The four instinctual drives - fear, feeding, fighting, and sex - are mirrored in the agendas of the lower chakras. These are the basic programs required for physical and emotional survival. The compulsion to overeat or to hoard money or toys is one of the negative expressions of the feeding instinct. We can never get enough to satisfy us. An unbalanced first chakra manifests in feelings of scarcity and lack. Even those who have a great deal may fear loss of their possessions. Ironically, the poor often are more generous than the rich. With a clear first chakra, the mentality of scarcity disappears. We come to realize that nothing is lacking and that we live in abundance. Intellectual understanding is not enough. We must know with every cell in our body that we are being cared for and sustained by the Universe. A collapsed first chakra makes us build fences to protect what we own from our neighbors. An unhealthy second chakra makes us gather piles of stones to defend ourselves from them.

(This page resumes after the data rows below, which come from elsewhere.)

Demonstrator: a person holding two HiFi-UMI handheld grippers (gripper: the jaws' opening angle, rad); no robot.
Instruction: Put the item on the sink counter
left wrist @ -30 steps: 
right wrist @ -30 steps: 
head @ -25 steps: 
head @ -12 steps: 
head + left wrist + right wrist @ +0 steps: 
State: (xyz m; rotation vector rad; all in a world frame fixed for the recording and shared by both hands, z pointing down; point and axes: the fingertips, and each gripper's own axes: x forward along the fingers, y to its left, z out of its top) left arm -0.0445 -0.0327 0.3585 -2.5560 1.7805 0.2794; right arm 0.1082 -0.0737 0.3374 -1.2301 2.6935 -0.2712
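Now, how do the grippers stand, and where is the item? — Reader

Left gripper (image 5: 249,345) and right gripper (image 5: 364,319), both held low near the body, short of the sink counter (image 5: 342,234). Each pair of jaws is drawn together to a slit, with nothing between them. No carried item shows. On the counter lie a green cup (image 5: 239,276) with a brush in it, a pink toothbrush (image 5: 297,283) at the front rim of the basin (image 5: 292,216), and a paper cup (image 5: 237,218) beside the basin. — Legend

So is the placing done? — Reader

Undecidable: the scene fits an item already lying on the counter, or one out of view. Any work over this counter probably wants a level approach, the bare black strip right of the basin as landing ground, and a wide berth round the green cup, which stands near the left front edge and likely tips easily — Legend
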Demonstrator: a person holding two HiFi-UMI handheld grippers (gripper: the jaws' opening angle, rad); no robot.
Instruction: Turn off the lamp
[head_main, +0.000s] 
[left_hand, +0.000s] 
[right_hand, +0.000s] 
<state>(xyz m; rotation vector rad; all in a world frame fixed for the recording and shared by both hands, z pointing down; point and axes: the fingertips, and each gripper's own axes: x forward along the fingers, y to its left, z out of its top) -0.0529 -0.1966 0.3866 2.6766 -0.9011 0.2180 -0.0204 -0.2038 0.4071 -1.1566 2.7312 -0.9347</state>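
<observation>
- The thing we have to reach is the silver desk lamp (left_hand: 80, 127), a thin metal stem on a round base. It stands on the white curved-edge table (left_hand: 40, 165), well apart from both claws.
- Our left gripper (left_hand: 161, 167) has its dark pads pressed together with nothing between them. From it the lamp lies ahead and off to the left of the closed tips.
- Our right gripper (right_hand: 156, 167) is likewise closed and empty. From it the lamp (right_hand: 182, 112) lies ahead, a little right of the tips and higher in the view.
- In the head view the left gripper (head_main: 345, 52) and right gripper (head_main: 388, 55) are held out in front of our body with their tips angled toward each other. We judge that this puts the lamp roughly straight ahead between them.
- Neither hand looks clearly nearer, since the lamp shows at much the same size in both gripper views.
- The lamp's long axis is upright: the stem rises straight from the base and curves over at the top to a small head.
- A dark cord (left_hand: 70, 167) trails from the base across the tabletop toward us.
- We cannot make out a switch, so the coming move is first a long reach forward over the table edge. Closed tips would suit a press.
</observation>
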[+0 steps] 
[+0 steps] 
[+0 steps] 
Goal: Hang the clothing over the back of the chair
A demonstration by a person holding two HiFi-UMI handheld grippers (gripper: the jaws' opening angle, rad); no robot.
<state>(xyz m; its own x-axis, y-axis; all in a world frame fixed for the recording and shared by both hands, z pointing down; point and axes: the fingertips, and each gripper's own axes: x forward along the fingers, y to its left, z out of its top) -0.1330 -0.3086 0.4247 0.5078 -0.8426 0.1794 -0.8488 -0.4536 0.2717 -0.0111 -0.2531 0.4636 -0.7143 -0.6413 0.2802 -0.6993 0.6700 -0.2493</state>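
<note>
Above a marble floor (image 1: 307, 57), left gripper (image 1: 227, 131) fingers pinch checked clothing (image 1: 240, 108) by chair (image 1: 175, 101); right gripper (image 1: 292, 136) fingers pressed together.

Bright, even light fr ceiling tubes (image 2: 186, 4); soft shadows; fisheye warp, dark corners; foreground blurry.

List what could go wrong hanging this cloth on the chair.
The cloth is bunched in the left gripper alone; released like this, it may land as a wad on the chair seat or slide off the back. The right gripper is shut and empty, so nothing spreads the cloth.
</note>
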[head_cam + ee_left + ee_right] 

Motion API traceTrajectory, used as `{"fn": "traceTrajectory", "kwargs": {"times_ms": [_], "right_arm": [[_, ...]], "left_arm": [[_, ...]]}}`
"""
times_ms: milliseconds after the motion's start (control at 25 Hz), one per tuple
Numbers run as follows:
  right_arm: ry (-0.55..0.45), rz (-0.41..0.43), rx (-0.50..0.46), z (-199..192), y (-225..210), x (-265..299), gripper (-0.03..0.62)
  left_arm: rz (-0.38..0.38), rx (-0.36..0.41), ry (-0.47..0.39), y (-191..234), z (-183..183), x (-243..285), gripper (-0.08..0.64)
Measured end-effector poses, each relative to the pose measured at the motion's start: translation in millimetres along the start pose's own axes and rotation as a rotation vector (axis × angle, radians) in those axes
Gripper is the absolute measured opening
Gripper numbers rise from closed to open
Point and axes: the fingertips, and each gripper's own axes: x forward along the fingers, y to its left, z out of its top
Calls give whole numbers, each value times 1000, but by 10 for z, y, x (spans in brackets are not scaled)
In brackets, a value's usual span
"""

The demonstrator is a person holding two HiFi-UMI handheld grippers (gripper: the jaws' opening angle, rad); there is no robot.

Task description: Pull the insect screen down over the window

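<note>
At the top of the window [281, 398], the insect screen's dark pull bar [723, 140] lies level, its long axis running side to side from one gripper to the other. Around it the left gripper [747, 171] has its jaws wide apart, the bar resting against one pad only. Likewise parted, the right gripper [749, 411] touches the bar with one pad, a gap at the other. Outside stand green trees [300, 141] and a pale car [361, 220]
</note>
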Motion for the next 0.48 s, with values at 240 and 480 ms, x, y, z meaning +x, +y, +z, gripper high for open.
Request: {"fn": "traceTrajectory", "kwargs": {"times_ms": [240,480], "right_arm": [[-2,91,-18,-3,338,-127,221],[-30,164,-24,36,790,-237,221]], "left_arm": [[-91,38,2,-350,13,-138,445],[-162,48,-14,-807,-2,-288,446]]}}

Testosterone and estrogen are the hormone associated with the first chakra. Laboratory studies show that testosterone elicits two primary responses in the human male: sex and aggression. When women are given testosterone injections the complain that they cannot stop thinking about sex. An imbalance in the first chakra can exacerbate the effects of testosterone, causing a man to confuse the two instinctual impulses of this hormone. When that happens he begins to hurt the moan he loves and eventually destroys the intimacy in his love relationship. It leads to sexual abuse, which is widespread throughout not only America but also the rest of the world, particularly in countries making the transformation from a village-based society to a city-based one. In South Africa, which is undergoing such a transition, a woman is raped every twenty-six seconds. When I work with a woman who has experienced sexual abuse early in life, I often find her first chakra shut down, many times from a subconscious fear that she might harm others as she was harmed by her father or another male in her family.
Estrogen, which is produced by the ovaries, is essential for maintaining bone mineral content. Estrogen production drops off dramatically after menopause, which can make a woman susceptible to osteoporosis. In no industrial societies women do not seem to have the high incidence of osteoporosis that we find in America. Some investigators argue that this is because women in the third world do not live as long and therefore never got to suffer significant bone mineral loss. I am convinced that another reason is that women in no industrial societies maintain an active connection with the feminine Earth throughout their lives. The first chakra induces in women powerful feelings of nurturing, desire for the relationship, and mating. Imbalances in this chakra can result in a woman’s overwhelming concern for security in her relationship at the cost of her autonomy.
Tribal cultures perform first-chakra rites of passage to celebrate a youth’s coming into manhood or womanhood.
[royster’s comment: This is acknowledging the transformation puberty brings. In an advanced society, “ascension” rites would be joyously conducted, as well.] The ceremony encourages the youth to release the parental bonds holding him to his mother and father. During the ceremony the youth claims the Earth as the mother who will never leave him and the Heavens as the steadfast, reliable, enduring father. [royster, again, reminding you all: it’s not too late for this proclamation!] This ensures that the young person will continue to be parented, but now by powers greater than his biological mother and father. The youth is now able to participate in ceremonies and offerings to Heaven and Earth, therefore maintaining a conscious connection to these cosmic parents. Lacking these rites of passage into puberty [or ascension] , Westerners are spiritual orphans. We struggle through life feeling motherless and fatherless, and later find that we do not know how to be dependable parents.